Vegetatieve anamnese incl. voedingsanamnese
Zelfanamnese incl. medicatie anamnese
- Reeds bestaande aandoeningen (ooraandoeningen, hart- en vaatziekten; comorbiditeit (bijkomende aandoeningen): gehoor en evenwicht stoornissen ?, affectieve stoornissen (bijv. aanpassingsstoornis; depressieve episode) ?, Angst stoornissen?, en reacties op ernstig spanning en aanpassingsstoornis? (posttraumatische stressstoornis (PTSD); slapeloosheid/slaapstoornis)).
- Operations
- Allergieën
Registreer indien van toepassing de gezondheidsgerelateerde kwaliteit van leven (HR-Qol) met behulp van gevestigde stoornisspecifieke instrumenten:
- DIT (tinnitus Handicap Inventaris).
- THQ (Tinnitus Handicap Vragenlijst)
- TQ (tinnitus Vragenlijst); engl.
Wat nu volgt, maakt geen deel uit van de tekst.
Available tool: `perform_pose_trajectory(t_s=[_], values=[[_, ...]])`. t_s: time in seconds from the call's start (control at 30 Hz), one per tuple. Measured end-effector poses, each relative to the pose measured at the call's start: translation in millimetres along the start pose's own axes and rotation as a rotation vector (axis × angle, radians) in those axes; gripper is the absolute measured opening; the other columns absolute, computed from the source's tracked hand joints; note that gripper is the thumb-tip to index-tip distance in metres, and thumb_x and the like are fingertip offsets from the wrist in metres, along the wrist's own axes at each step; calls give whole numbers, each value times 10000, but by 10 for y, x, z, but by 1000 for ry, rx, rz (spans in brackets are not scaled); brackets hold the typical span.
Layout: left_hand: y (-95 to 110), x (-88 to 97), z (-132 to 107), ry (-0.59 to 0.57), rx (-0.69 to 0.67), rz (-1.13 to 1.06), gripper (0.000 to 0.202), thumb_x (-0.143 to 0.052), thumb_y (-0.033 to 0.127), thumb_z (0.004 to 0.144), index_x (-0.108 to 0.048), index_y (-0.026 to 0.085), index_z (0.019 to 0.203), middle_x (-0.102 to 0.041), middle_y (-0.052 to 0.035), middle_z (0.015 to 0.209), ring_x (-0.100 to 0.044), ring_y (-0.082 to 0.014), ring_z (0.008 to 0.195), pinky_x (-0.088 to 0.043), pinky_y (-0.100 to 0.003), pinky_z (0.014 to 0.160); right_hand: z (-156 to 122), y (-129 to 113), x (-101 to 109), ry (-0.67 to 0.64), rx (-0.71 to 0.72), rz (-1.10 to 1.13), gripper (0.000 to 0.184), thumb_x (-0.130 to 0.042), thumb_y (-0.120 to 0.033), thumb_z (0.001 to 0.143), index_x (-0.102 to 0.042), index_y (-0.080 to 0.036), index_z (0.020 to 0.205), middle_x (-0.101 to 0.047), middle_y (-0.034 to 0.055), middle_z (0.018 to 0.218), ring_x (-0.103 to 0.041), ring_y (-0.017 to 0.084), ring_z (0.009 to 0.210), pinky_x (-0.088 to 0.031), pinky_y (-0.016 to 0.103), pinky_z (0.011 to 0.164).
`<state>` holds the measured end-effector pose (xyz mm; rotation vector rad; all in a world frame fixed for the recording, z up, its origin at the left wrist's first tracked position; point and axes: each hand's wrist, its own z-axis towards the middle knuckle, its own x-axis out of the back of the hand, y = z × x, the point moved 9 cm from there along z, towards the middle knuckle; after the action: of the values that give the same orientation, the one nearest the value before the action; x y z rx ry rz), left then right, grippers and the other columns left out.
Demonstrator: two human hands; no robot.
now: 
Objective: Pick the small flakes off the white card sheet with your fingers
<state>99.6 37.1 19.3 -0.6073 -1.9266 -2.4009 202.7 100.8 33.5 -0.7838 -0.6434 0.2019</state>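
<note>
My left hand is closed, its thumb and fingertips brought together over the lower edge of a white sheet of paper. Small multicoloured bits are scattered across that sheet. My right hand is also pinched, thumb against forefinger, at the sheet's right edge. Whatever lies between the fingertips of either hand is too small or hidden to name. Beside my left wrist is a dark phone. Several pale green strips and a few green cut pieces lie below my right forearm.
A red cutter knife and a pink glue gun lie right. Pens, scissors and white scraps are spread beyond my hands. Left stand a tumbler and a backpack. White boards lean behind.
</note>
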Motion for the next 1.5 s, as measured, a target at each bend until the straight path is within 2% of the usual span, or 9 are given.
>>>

TF (Tinnitus-vragenlijst).
- TRQ (Tinnitus Reactie Vragenlijst).
- TSI (tinnitus ernstindex)
- TSQ (Tinnitus ernstvragenlijst)
Medicatiegeschiedenis
- Anti-aritmica
- Klasse Ib anti-aritmica (kinidine, Lidocaïnemexiletine (1-10%)).
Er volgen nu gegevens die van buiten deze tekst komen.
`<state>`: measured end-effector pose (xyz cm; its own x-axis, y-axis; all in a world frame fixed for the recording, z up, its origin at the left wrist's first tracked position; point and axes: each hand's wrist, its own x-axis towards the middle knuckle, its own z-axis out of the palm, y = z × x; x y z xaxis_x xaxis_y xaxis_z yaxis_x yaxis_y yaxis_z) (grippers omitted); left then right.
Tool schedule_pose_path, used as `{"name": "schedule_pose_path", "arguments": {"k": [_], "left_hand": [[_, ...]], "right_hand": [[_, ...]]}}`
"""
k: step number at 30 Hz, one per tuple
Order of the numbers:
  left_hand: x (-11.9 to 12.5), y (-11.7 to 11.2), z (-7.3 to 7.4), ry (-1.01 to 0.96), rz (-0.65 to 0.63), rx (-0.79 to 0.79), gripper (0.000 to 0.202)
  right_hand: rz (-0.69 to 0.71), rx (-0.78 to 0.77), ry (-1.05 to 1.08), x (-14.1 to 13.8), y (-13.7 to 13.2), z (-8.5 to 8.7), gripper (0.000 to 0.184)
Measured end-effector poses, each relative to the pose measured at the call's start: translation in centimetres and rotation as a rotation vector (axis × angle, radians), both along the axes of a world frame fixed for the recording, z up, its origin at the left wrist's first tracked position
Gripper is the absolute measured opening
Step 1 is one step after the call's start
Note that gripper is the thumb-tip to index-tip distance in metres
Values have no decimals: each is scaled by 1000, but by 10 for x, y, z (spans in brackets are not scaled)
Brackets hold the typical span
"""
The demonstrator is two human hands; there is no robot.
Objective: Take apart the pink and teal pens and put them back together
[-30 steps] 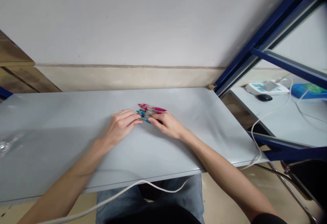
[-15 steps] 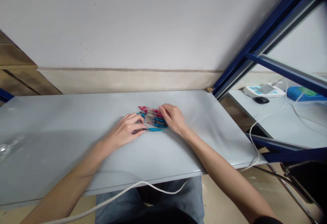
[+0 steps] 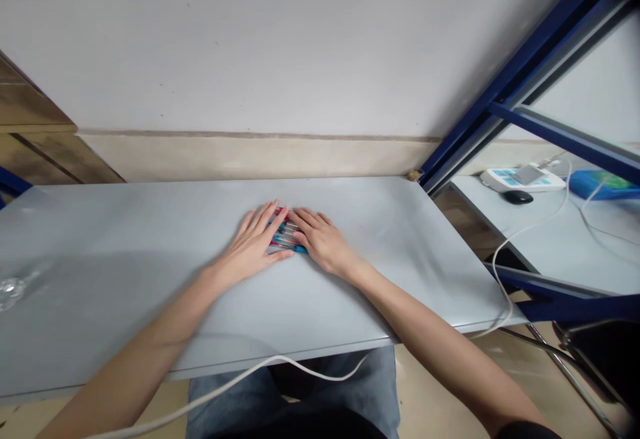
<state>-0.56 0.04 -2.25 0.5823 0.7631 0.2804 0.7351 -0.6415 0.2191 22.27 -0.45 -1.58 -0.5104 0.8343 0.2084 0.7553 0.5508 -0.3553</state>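
A gray desk (image 3: 125,239) holds a bunch of pens (image 3: 287,239). The left hand (image 3: 253,245) and right hand (image 3: 323,244) press flat on them, each grip wide

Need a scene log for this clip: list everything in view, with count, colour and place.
table: one, pale grey, against the wall
pens: small bunch, count unclear, pink and blue, on the table under both hands' fingers
clear object: one, transparent, table's left edge
front cable: one, white, below the table's front edge
frame: one, blue metal, right
side table: one, pale grey, right
white device: one, blue panels, on the side table
mouse: one, black, beside the device
blue item: one, side table's far end
left hand: flat, on the pens
right hand: flat, on the pens
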Motion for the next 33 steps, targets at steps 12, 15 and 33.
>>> {"name": "schedule_pose_path", "arguments": {"k": [12,15,33], "left_hand": [[21,-6,-12,-16,116,21,82],[28,-16,-11,-9,184,35,75],[33,6,-4,85,163,-47,60]], "right_hand": [[37,47,-54,-12,3,-3,58],[-35,44,-32,-19,-3,-6,59],[-64,32,-140,-21,-5,-1,61]]}}
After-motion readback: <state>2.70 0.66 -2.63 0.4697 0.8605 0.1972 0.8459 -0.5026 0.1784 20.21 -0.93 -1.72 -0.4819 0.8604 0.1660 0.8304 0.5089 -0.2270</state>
- Klassiek anti-aritmica (flecaïnide, propafenon).
- Niet geclassificeerd (adenosine).
- antibiotica
- Aminoglycosiden (gentamycine (gentamicine), streptomycine).
- Cefalosporines (cefepime, cefpodoxim).
- Gyraseremmers
- Macrolide antibiotica / macroliden (roxithromycine).
- Monobactams (aztreonam)
- Antidepressiva
- Norepinefrine en dopamineheropnameremmers (NDRI's) - bupropion
- Selectief serotonine heropnameremmers (SSRI's) - citalopram, paroxetine, sertraline (1-10%).
- Tetracyclisch antidepressiva (maprotiline).
- Tricyclisch antidepressiva (amitriptyline, clomipramine, imipramine).
- antihistaminica (cetirizine, loratadine).
- Antihypertensiva
- Antimalariamiddelen (artesunaat, chloroquine, kinine).
- Antischimmelmiddel (posaconazol, voriconazol).
- anticoagulantia
- Bloedplaatjesaggregatieremmers (ticlopidine).
- Antireumatisch drugs, niet-steroïde (NSAID's) - acetylsalicylzuur (ASA), ibuprofen, indometacine (> 10%), meloxicam, piroxicam (1-10%).
- Antidementiva (galantamine)
- Anti-epileptica
- Gefunctionaliseerd aminozuur (lacosamide).
- Gabapentine
- Klassiek anti-epileptica (valproïnezuur).
- anxiolytica (buspiron, 1-10%).
- Bètablokkers Betablokkers, systemisch.
- Niet-selectieve bètablokkers (bijv. carvedilol, pindolol, propranolol, soltalol).
- Selectieve bètablokkers (bijv. atenolol, acebutolol, betaxolol, bisoprolol, celiprolol, niet-bivolol, metoprolol).
- bisfosfonaten - risedroninezuur.
- Codeine
- COX-remmers - celecoxib, naproxen (1-10%).
- diuretica
- Ringleiding diuretica (furosemideetacrine zuur).
- HCV-proteaseremmers - boceprevir
- hormonen
- Corticosteroïden (loteprednoletabonaat).
- GnRH-analogen (busereline, triptoreline).
- Orale anticonceptiva
- Prostaglandine E1 (misoprostol)
- immunosuppressiva (tacrolimus).
- Interferonen (interferon alfa 2b, peginterferon-alfa-2b).
- Intestinale ontstekingsremmer (sulfasalazine (INN))
- Contrastmiddel (gadobeenzuur)
- Lipidenverlagend middel
- Statines (atorvastatine
- Lokale anesthetica (articaïne, Lidocaïne).
- Monoklonale antilichamen (adalimumab, alemtuzumab)
- Parasympathicolytica (oxybutynine).
- Parkinson-medicijnen (Budipin)
- Proteaseremmers (lopinavir)
- Protonpompremmers
- Sympathicomimetica
- Triptanen (frovatriptan)
- Antivirale middelen (imiquimod)
- Cytostatische medicijnen (anagrelide, bortezomib, cisplatine, imatinib, temozolomide (1-10%)).